= Terentii Varrones =

The Terentii Varrones were a branch of the gens Terentia in ancient Rome.

==Members==
- Gaius Terentius Varro (d. sometime after 200 BC), the surviving commander of the defeated Roman army at the Battle of Cannae.
- Aulus Terentius Varro, an envoy (legatus) of Aulus Cornelius Mammula, who was stationed with troops as propraetor in Greece, in 190–189. Along with Marcus Claudius Lepidus, Varro was sent to the Roman Senate to deliver "disturbing reports" from Asia. In 189, he returned to Greece with envoys from Aetolia. In 184, he was assigned to Hispania Citerior ("Nearer" Roman Spain) as praetor, and levied a new army with which he successfully fought the Suessetani. He continued his command as propraetor in 183–182, with victories over the Ausetani and Celtiberi. In 182, he may have held proconsular powers, and upon his return to Rome that year celebrated an ovatio. In 172, Varro was part of a diplomatic embassy to Gentius, king of Ilyria, that lodged a protest against attacks on Roman allies. In 167, he was among the ten legates known to have been assigned by the Senate to assist the imperator Lucius Aemilius Paullus in organizing Macedonia as a Roman province. Either he or the A. Terentius Varro who was a legate in 82 BC was honored with a statue by the Delians.

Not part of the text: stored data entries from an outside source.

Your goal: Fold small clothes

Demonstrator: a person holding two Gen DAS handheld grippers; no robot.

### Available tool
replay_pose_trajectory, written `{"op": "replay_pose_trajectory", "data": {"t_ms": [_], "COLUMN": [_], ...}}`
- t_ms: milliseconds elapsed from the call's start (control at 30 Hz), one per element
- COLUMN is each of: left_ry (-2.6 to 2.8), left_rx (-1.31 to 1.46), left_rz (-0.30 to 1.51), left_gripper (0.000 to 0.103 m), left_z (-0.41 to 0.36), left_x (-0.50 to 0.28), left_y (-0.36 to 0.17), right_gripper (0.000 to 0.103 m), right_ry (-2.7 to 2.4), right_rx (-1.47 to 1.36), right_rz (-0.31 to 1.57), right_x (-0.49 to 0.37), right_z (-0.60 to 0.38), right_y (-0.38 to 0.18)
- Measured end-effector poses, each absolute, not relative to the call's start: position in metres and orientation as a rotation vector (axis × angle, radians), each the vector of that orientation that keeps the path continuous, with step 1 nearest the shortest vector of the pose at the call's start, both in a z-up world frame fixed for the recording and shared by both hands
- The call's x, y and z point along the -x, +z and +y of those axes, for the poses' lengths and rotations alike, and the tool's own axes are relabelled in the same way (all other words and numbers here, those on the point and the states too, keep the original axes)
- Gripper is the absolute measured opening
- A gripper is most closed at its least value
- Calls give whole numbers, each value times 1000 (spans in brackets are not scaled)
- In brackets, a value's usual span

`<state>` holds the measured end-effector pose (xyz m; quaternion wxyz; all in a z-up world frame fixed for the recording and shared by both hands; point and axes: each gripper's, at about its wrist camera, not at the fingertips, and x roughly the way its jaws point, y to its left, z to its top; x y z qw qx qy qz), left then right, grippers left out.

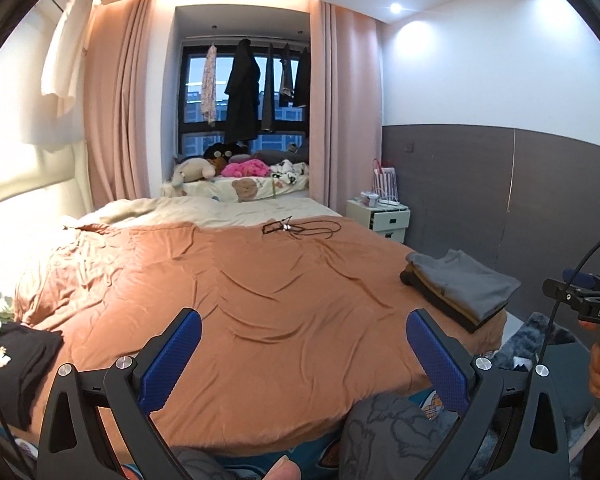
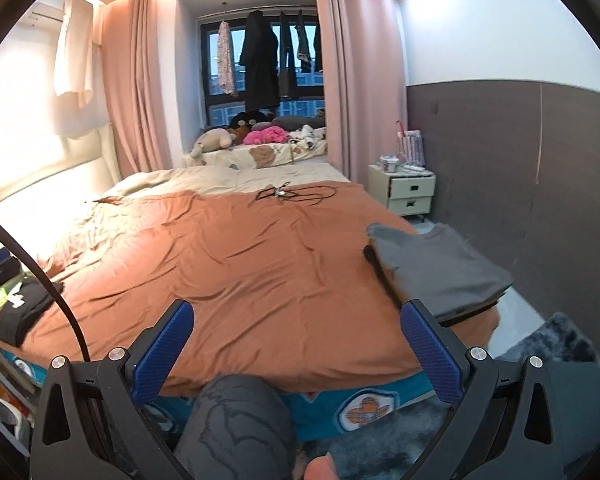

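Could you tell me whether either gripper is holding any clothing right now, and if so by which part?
Nothing is held. The left gripper and right gripper are both open above the orange bedspread, with no cloth between their fingers.

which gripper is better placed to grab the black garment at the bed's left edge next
Left, probably. The black garment lies just left of the open left gripper. From the right gripper, also open, it sits far off at the left edge, while the folded stack is what lies near that side.
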<state>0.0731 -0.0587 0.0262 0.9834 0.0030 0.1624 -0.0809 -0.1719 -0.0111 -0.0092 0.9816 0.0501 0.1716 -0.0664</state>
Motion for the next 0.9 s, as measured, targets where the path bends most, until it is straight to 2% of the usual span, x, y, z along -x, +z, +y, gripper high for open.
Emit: {"op": "replay_pose_trajectory", "data": {"t_ms": [467, 900], "left_ry": [-98, -94], "left_rx": [-18, 31], "left_rz": [360, 427], "left_gripper": [103, 103], "left_z": [-45, -37], "left_x": [-53, -59], "left_y": [-17, -48], "right_gripper": [103, 103], "right_ry": [-157, -144], "right_rx": [-125, -165], "right_rz": [394, 454], "right_x": [179, 173], "right_z": [7, 15], "right_y": [-38, -37]}}
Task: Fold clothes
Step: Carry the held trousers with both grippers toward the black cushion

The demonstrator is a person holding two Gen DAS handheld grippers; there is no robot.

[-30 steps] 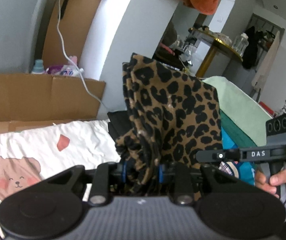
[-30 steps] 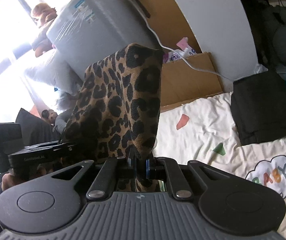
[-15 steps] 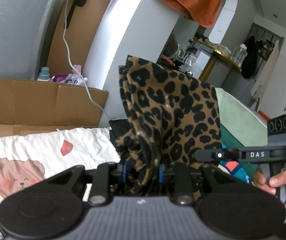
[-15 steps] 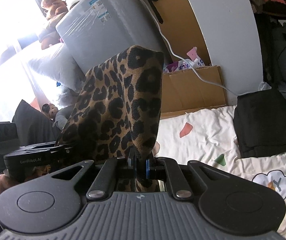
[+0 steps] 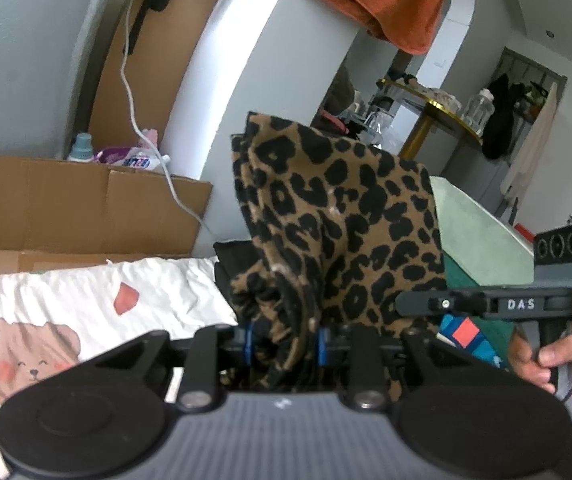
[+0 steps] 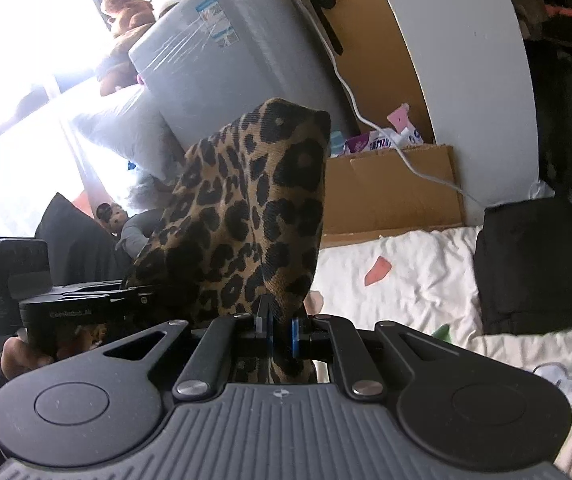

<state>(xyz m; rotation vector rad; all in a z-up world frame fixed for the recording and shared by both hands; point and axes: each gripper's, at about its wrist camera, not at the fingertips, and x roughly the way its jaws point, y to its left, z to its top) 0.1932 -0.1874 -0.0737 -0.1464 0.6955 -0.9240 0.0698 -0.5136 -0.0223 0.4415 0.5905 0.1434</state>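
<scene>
One leopard-print garment (image 5: 338,216) is held up above the bed (image 5: 65,300), pinched by two tools. A bunched edge is clamped in the left tool (image 5: 283,346); a thin fold is gripped tight by the right tool (image 6: 279,330). One folded black garment (image 6: 534,264) is seen lying on the bedsheet, beside one cardboard box (image 5: 77,204).

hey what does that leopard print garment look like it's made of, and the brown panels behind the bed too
The leopard print garment looks like a woven fabric with a matte finish: a fine diagonal weave shows in the right wrist view, and it bunches into soft gathers. The exact fibre can't be told. The brown panels look like plain corrugated cardboard: flat, dull, with straight crease lines and cut edges.
</scene>
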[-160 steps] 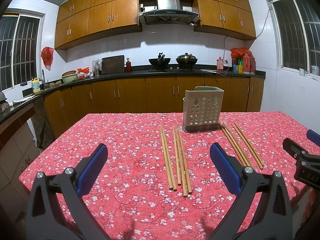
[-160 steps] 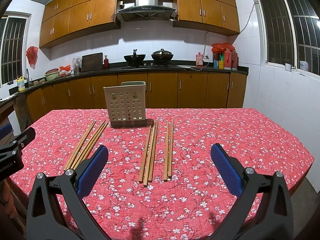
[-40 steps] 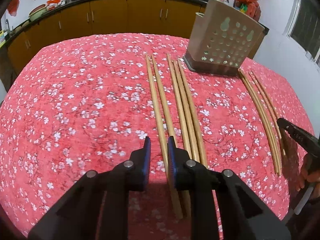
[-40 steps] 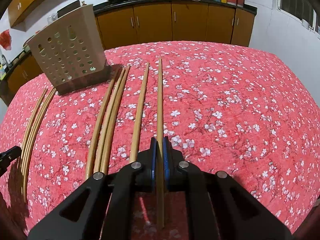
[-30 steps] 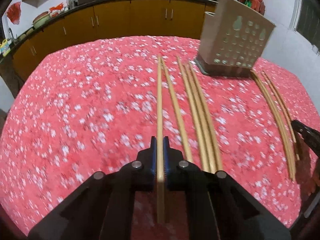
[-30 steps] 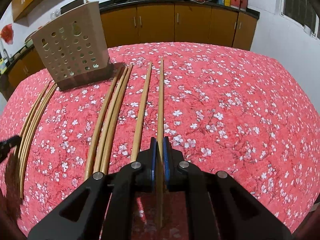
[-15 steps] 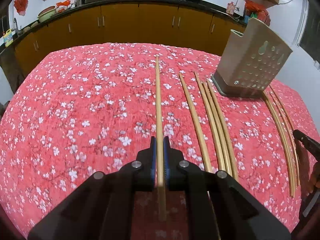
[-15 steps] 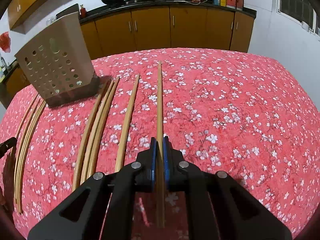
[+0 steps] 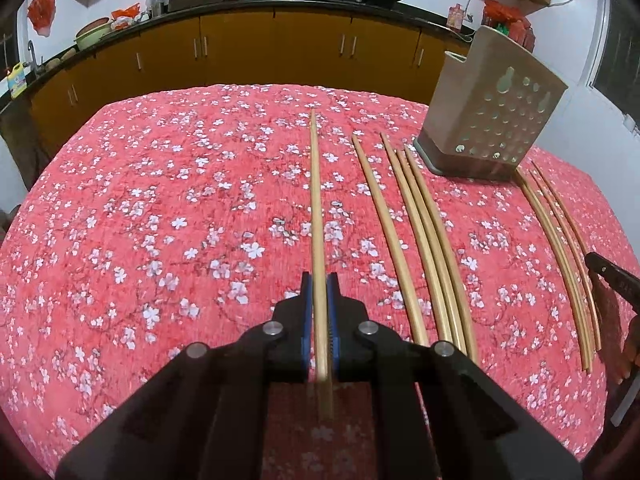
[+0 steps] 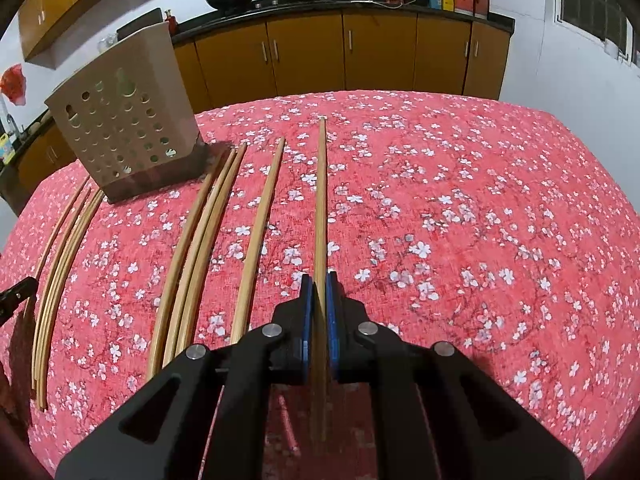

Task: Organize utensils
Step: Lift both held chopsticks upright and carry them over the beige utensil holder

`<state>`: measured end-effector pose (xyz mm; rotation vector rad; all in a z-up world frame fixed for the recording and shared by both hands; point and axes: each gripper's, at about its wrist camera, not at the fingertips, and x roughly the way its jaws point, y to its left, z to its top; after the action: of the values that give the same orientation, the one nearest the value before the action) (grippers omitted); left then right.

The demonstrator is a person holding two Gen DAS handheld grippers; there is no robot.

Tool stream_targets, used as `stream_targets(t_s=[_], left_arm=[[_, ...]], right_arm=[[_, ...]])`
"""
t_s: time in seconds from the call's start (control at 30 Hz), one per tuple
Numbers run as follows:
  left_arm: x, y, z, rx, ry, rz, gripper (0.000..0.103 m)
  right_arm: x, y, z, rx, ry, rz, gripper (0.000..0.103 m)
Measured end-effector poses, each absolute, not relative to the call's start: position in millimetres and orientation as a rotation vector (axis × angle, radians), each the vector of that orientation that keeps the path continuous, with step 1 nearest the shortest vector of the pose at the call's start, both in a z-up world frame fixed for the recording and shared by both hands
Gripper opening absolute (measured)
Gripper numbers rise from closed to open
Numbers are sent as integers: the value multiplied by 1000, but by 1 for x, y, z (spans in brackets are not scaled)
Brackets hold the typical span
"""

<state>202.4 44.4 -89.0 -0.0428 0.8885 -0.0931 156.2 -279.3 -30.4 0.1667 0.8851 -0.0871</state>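
A kitchen with brown cabinets (image 9: pixel 240 52) surrounds the table under a red floral cloth (image 9: pixel 160 220), where the perforated utensil holder (image 9: pixel 492 120) stands among loose chopsticks (image 9: pixel 424 240), each gripper, left gripper (image 9: pixel 319 312) and right gripper (image 10: pixel 319 312), clamping one chopstick.

A red tablecloth (image 9: pixel 160 220) printed with small white and pale pink blossoms covers the table. On it lie pale tan wooden chopsticks (image 9: pixel 424 232), beside a beige perforated utensil holder (image 9: pixel 494 114) with a darker brown base. Beyond the holder run amber-brown cabinets (image 9: pixel 240 52) under a black countertop (image 10: pixel 400 4), against white walls. Each gripper is black with blue pads: the left gripper (image 9: pixel 320 312) and the right gripper (image 10: pixel 319 312) alike
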Motion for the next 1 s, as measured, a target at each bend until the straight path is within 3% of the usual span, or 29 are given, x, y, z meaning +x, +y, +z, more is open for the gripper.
stream_targets(t_s=[0.4,1.0], left_arm=[[207,38,-83,-11,908,-87,8],[184,62,33,-89,610,-78,8]], right_arm=[[148,-281,-13,191,842,-69,8],[118,-287,93,181,511,-58,8]])
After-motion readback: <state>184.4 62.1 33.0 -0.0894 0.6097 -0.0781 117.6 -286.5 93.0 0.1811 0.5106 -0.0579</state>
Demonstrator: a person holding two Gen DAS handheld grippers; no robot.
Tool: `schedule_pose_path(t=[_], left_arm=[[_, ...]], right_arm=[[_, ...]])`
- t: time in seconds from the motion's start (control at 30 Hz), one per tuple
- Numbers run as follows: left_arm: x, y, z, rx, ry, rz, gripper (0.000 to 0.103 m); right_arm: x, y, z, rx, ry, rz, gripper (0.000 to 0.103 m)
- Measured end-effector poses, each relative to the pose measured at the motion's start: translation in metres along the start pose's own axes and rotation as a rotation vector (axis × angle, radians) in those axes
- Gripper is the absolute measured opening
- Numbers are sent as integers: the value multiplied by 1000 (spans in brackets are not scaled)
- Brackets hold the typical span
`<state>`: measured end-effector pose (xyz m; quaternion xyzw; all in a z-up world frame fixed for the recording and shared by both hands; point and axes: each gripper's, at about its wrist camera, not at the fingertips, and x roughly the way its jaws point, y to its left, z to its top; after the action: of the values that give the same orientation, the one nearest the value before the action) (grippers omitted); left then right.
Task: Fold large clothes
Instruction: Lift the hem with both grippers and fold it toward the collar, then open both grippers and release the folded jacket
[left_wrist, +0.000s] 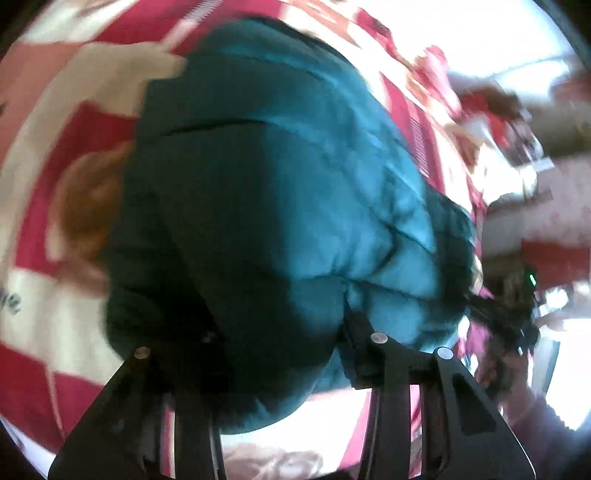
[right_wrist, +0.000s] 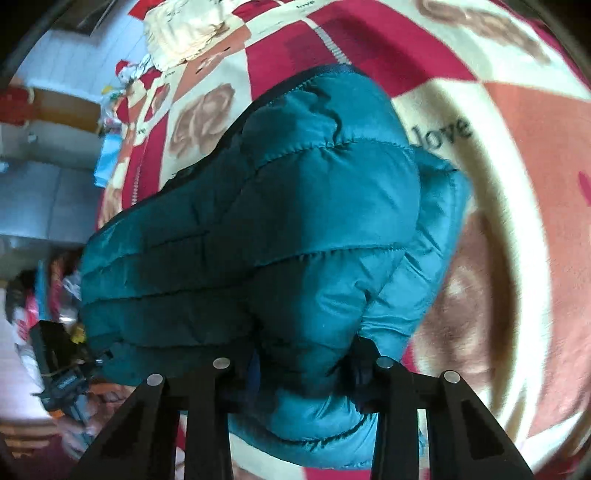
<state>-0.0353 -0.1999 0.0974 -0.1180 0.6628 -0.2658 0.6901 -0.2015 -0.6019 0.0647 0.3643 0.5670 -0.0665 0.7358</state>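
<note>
A teal quilted puffer jacket (left_wrist: 280, 192) fills the left wrist view and hangs down over a red and cream blanket (left_wrist: 48, 325). My left gripper (left_wrist: 280, 350) is shut on a bunched edge of the jacket, with padded fabric bulging between the fingers (left_wrist: 369, 354). In the right wrist view the same jacket (right_wrist: 288, 221) hangs over the blanket (right_wrist: 517, 206). My right gripper (right_wrist: 303, 369) is shut on another part of its edge. The other gripper shows at the left edge of the right wrist view (right_wrist: 62, 373) and at the right of the left wrist view (left_wrist: 517, 306).
The blanket covers a bed, printed with roses and the word "love" (right_wrist: 443, 133). A folded cream cloth (right_wrist: 181, 33) lies at the far end. Clutter and a tiled floor (right_wrist: 44, 192) lie beside the bed.
</note>
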Motion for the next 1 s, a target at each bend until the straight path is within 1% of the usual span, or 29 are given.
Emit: schedule_pose_path(t=[0.03, 0.07, 0.1, 0.13, 0.17, 0.23, 0.27, 0.33, 0.37, 0.4, 0.47, 0.53, 0.6, 0.63, 0.77, 0.87, 1.0], left_arm=[[-1, 8, 3, -20, 1, -2, 39], [-2, 11, 5, -25, 6, -3, 39], [-3, 12, 9, -19, 7, 0, 39], [-4, 8, 10, 2, 0, 9, 39], [-8, 1, 14, 54, -17, 31, 39], [-13, -9, 17, 116, -51, 63, 39], [-13, -7, 17, 121, -56, 75, 39], [-6, 1, 17, 108, -36, 105, 41], [-2, 6, 16, 87, -13, 113, 43], [1, 13, 14, 46, 10, 109, 47], [-2, 23, 8, -17, 34, 86, 52], [-9, 23, 5, -30, 41, 95, 60], [-21, 20, 0, -10, 23, 145, 64], [-28, 18, -3, 1, 11, 164, 64], [-48, 7, -10, 29, -38, 214, 64], [-58, -7, -17, 84, -75, 271, 64], [-65, -30, -22, 160, -111, 316, 64]], right_arm=[[1, -2, 1, 12, -2, 2, 39], [3, -4, 3, 40, -5, 8, 46], [4, -6, 4, 61, -15, 3, 55], [6, -7, 5, 79, -30, -3, 56], [7, -7, 6, 85, -36, -6, 56], [11, -4, 7, 80, -51, -28, 57], [14, 1, 10, 65, -58, -55, 57], [19, 9, 17, 52, -66, -79, 59], [22, 13, 22, 59, -68, -86, 66], [24, 14, 23, 72, -64, -84, 72], [16, 11, 21, 103, -69, -67, 74], [4, 5, 11, 129, -94, -52, 76], [-15, -3, -4, 160, -125, -48, 79], [-23, -7, -11, 172, -135, -47, 81], [-51, -17, -44, 235, -160, -51, 81], [-60, -5, -67, 244, -147, -43, 81], [-62, 32, -85, 168, -137, -42, 81]])
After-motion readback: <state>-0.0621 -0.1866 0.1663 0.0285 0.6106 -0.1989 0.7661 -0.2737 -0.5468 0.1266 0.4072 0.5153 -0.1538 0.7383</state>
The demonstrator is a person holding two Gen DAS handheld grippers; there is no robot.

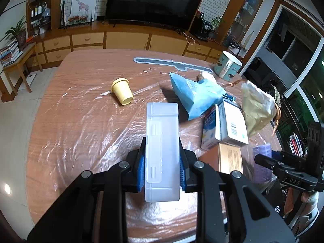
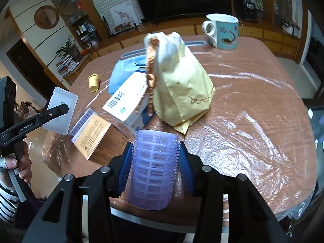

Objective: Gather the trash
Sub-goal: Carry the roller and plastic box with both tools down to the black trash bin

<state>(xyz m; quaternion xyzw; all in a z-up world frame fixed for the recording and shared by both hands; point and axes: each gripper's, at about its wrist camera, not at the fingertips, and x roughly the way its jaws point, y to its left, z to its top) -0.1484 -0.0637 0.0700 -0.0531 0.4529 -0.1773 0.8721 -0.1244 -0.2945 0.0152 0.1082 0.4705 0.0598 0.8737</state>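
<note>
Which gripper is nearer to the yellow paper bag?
Right. The right gripper, holding a purple hair roller, is just before the yellow paper bag. The left gripper, holding a clear plastic box, is farther away.

A translucent white plastic case (image 1: 162,151), rectangular with a hinged lid and two clasps, is clamped lengthwise between the pads of the left tool (image 1: 162,167), clear of the counter (image 1: 81,131). A purple hair roller (image 2: 154,169), cylindrical with bristled surface, is clamped upright-on-axis in the right tool (image 2: 155,167). On the counter: a yellow cup (image 1: 122,90) on its side, a blue bag (image 1: 195,96), stacked white cartons (image 1: 226,124), a tan booklet (image 1: 230,158), and a tied pale yellow pouch (image 1: 257,108).
</note>
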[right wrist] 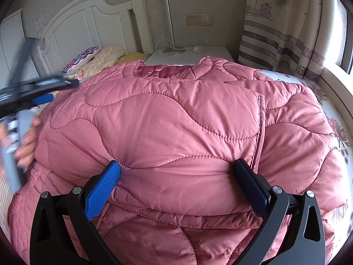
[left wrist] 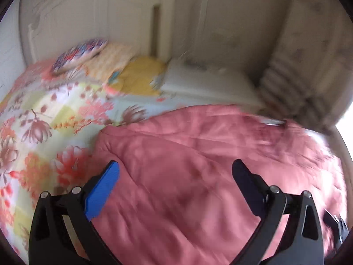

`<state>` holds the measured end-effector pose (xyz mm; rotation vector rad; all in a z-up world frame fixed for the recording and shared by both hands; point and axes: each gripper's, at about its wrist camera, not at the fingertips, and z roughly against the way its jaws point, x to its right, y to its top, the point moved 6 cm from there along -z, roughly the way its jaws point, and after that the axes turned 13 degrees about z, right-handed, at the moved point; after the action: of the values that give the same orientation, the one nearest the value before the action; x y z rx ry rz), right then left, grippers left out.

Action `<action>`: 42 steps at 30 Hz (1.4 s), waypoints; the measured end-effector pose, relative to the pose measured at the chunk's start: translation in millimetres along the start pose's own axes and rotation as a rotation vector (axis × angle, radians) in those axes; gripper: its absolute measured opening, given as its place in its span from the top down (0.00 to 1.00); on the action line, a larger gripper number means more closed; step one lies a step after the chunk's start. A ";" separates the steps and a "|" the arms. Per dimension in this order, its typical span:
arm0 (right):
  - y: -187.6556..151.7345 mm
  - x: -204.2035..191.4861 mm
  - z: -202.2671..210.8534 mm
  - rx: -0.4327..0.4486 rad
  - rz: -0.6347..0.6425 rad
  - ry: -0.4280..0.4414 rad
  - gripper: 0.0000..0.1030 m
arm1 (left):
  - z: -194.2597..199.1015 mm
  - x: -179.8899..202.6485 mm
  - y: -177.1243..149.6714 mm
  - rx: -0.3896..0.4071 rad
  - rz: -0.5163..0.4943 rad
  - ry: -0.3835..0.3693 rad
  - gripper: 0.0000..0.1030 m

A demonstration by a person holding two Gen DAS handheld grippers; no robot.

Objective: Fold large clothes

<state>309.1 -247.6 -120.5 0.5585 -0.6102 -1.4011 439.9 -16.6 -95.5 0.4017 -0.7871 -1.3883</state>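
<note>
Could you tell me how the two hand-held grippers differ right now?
The right hand-held gripper presses low against the pink quilted coat, its jaws straddling a puffy fold. The left hand-held gripper hovers above the coat, touching nothing. Its view is motion-blurred; the right's is sharp. Both are open.

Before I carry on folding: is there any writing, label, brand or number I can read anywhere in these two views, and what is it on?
No text can be read in either view.
White tag inside the collar of the pink quilted jacket: too small to read.
White wall plate beside the white wooden headboard: a faint printed line, too small to read.
Curtain with sailing boats: pictures only, no words.
The left wrist view is blurred throughout.
</note>
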 end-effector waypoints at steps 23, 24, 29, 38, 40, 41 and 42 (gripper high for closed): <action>21.2 7.9 39.4 0.107 0.010 -0.103 0.05 | 31.2 -11.1 -95.6 -0.036 -0.118 0.064 0.02; 26.0 14.2 39.1 0.104 0.011 -0.119 0.05 | 31.6 -10.6 -95.0 -0.032 -0.120 0.067 0.02; 9.4 34.4 -8.1 -0.065 -0.011 -0.091 0.04 | 29.4 -10.6 -96.5 -0.040 -0.128 0.072 0.02; 45.8 88.8 14.3 0.002 -0.046 -0.207 0.05 | 28.7 -11.4 -96.2 -0.044 -0.121 0.066 0.02; 43.3 117.1 -1.2 -0.057 -0.083 -0.250 0.05 | 28.7 -11.7 -96.1 -0.044 -0.122 0.067 0.02; 38.5 129.2 -9.2 -0.091 -0.107 -0.265 0.05 | 28.7 -12.0 -96.0 -0.044 -0.122 0.066 0.02; 29.7 144.7 -22.3 -0.134 -0.155 -0.255 0.05 | 28.7 -11.7 -96.1 -0.044 -0.122 0.066 0.02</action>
<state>355.7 -388.9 -107.4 0.3269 -0.6808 -1.6623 351.2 -16.3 -143.7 0.4650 -0.6864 -1.4954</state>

- Terentius Varro, a quaestor in Hispania Ulterior ("Farther" Roman Spain) in 154 BC. He served under the praetor Lucius Calpurnius Piso Caesoninus, and was killed in a battle with the Lusitani led by Punicus that resulted in heavy Roman losses.
- Terentius Varro, conjectured name of a monetalis whose coinage, issued sometime in the period 150 to 133 BC, named him as VARO.
- Aulus Terentius Varro, one of the ten legates known to have been sent by the Senate in 146 to assist the consul Lucius Mummius in reorganizing Greece under Roman rule. They returned in the spring of 145.
- Aulus Terentius Varro, a lieutenant (legatus) in 82 BC under Lucius Licinius Murena as propraetor in Asia. He was prosecuted twice for extortion while in Asia, but was represented by Quintus Hortensius and acquitted.
- Terentius Varro, possibly a praetor in 78 BC, if he is correctly identified as the governor of Asia in 77. He is otherwise unknown, and this promagistrate of Asia may instead have been the Aulus Terentius Varro who was Murena's legate and tried for extortion.
- Marcus Terentius Varro Lucullus, the consul of 73 BC, born Marcus Licinius Lucullus but adopted in adulthood, the younger brother of the famous Lucullus.
- Marcus Terentius Varro, usually known in English by his cognomen Varro, one of the leading scholars writing in Latin at the time of Julius Caesar.
- Marcus Terentius Varro Gibba, quaestor in 46 under Marcus Junius Brutus in Cisalpine Gaul and tribune of the plebs in 43. He died at the Battle of Philippi.
- Publius Terentius Varro Atacinus, the younger contemporary of the famous Varro, a poet from Gaul usually known as Varro Atacinus.
- Aulus Terentius Varro Murena, a legate of Pompeius Magnus ("Pompey the Great") in 48. He was among the Pompeians present at the conference at the Apsus river. An inscription records him as curule aedile in or before 44 BC, along with a Lucius Trebellius Fides.
- Aulus Terentius Varro Murena, a Roman general who died before he could assume the consulship for 23 BC with Augustus.